WORK REQUEST
Starting at the first line of the material below and stopping after the line that includes "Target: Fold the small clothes", write the lines out again exactly. Drop any pictures.

STORED DATA
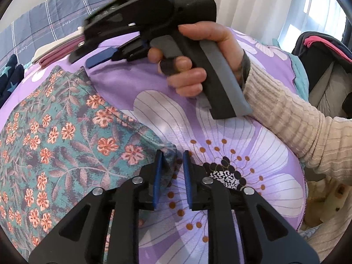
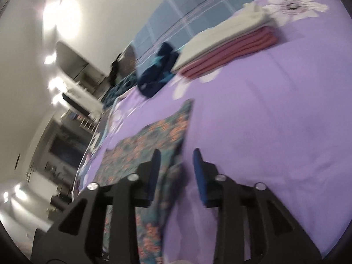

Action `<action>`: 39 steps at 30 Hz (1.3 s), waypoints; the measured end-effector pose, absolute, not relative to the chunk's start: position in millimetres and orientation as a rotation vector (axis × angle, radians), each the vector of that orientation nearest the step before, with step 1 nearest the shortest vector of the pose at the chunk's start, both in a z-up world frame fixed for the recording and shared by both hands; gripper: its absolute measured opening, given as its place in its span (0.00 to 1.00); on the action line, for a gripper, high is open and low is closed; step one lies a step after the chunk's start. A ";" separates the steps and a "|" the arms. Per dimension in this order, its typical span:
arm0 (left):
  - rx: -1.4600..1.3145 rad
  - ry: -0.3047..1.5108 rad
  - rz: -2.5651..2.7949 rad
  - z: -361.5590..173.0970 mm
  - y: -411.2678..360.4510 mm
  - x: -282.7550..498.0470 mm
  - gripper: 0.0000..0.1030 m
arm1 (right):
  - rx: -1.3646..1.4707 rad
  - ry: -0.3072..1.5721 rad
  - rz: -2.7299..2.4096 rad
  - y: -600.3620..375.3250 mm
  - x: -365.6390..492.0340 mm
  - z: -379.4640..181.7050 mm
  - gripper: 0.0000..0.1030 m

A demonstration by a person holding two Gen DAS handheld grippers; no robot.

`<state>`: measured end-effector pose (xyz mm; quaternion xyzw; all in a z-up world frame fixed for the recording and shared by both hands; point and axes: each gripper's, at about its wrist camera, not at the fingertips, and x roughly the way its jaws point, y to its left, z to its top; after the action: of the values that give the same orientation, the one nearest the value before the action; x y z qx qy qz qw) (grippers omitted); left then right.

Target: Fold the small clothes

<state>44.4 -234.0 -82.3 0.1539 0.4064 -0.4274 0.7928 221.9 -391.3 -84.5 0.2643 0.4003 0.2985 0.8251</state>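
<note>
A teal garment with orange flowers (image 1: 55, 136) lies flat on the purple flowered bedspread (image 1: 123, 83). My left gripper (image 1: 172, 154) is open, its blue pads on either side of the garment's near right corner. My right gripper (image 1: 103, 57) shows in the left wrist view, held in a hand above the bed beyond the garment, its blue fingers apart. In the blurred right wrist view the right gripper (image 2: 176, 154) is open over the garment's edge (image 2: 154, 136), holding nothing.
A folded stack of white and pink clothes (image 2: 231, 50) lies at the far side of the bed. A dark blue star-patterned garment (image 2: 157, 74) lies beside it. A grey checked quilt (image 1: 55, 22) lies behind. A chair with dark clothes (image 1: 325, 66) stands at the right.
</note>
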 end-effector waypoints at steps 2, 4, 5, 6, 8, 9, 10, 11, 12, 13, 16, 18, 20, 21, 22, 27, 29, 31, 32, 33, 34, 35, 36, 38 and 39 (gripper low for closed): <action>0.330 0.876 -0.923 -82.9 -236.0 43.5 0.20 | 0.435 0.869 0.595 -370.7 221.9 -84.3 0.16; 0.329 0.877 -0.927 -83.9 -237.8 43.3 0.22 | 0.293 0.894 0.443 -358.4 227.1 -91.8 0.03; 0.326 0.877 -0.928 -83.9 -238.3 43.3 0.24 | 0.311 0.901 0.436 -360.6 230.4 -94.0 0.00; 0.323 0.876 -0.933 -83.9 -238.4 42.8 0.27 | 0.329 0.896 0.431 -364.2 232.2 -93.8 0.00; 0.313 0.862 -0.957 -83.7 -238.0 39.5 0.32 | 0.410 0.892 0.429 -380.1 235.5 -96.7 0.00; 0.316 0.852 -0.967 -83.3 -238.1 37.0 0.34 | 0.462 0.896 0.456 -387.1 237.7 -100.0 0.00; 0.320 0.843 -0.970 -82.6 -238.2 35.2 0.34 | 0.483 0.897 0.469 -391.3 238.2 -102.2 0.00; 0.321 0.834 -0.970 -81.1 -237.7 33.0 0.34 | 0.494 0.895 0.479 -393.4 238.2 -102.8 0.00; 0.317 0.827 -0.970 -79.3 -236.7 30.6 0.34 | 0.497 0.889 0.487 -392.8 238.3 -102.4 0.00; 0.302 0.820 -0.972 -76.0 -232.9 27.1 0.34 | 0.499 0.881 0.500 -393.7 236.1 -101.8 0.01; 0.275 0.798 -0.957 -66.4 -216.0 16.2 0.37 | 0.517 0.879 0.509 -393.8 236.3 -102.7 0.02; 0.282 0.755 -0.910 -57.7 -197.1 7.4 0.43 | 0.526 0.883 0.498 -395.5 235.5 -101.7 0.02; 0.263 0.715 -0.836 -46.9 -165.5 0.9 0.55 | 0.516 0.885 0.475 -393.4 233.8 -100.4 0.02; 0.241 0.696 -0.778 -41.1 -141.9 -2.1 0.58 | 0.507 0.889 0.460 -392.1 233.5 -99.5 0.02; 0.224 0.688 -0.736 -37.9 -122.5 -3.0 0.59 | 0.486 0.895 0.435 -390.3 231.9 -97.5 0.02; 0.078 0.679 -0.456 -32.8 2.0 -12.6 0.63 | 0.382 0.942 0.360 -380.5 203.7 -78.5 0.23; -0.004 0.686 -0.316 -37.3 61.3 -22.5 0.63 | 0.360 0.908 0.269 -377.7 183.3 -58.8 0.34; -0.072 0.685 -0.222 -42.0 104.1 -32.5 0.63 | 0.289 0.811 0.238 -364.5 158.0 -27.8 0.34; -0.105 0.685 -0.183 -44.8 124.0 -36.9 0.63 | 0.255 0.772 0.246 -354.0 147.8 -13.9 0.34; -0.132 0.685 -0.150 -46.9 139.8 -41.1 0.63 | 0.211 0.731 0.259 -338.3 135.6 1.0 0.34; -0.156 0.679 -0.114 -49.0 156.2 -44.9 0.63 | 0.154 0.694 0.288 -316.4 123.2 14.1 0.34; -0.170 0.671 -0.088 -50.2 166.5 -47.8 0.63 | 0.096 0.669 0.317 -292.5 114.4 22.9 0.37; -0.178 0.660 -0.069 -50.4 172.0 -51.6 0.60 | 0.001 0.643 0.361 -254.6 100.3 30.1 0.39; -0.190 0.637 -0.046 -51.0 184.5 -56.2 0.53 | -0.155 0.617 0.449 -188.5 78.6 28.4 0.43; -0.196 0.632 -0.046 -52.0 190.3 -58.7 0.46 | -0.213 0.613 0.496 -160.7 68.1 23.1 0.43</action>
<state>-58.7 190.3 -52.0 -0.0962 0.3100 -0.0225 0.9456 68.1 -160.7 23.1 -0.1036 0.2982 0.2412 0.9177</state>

YOUR SOLUTION
Action `<action>`: 39 steps at 30 Hz (1.3 s), waypoints; the measured end-effector pose, absolute, not relative to the chunk's start: position in millimetres and orientation as a rotation vector (axis × angle, radians), each the vector of that orientation nearest the step before, with step 1 nearest the shortest vector of the pose at the chunk's start, both in a z-up world frame fixed for the recording and shared by both hands; gripper: its absolute measured opening, given as its place in its span (0.00 to 1.00); on the action line, for a gripper, high is open and low is closed; step one lies a step after the chunk's start. A ";" separates the steps and a "|" the arms. Per dimension in this order, its typical span:
arm0 (left):
  - rx: -1.4600..1.3145 rad
  - ry: -0.3047..1.5108 rad
  - rz: -2.5651..2.7949 rad
  - z: -361.5590..173.0970 mm
  - y: -411.2678..360.4510 mm
  - x: -282.7550..498.0470 mm
  - gripper: 0.0000..0.1030 m
arm1 (right):
  - rx: -1.3646..1.4707 rad
  - ry: -0.3072..1.5721 rad
  - rz: -2.7299..2.4096 rad
  - y: -600.3620..375.3250 mm
  - x: -365.6390..492.0340 mm
  - z: -379.4640..181.7050 mm
  - gripper: 0.0000..0.1030 m

A demonstration by a person holding two Gen DAS handheld grippers; no robot.

`<state>`: measured end-effector pose (xyz mm; quaternion xyzw; all in a z-up world frame fixed for the recording and shared by both hands; point and axes: each gripper's, at about its wrist camera, not at the fingertips, and x roughly the way its jaws point, y to its left, z to its top; after the action: of the values that give the same orientation, the one nearest the value before the action; x y z qx qy qz qw) (grippers omitted); left then right.

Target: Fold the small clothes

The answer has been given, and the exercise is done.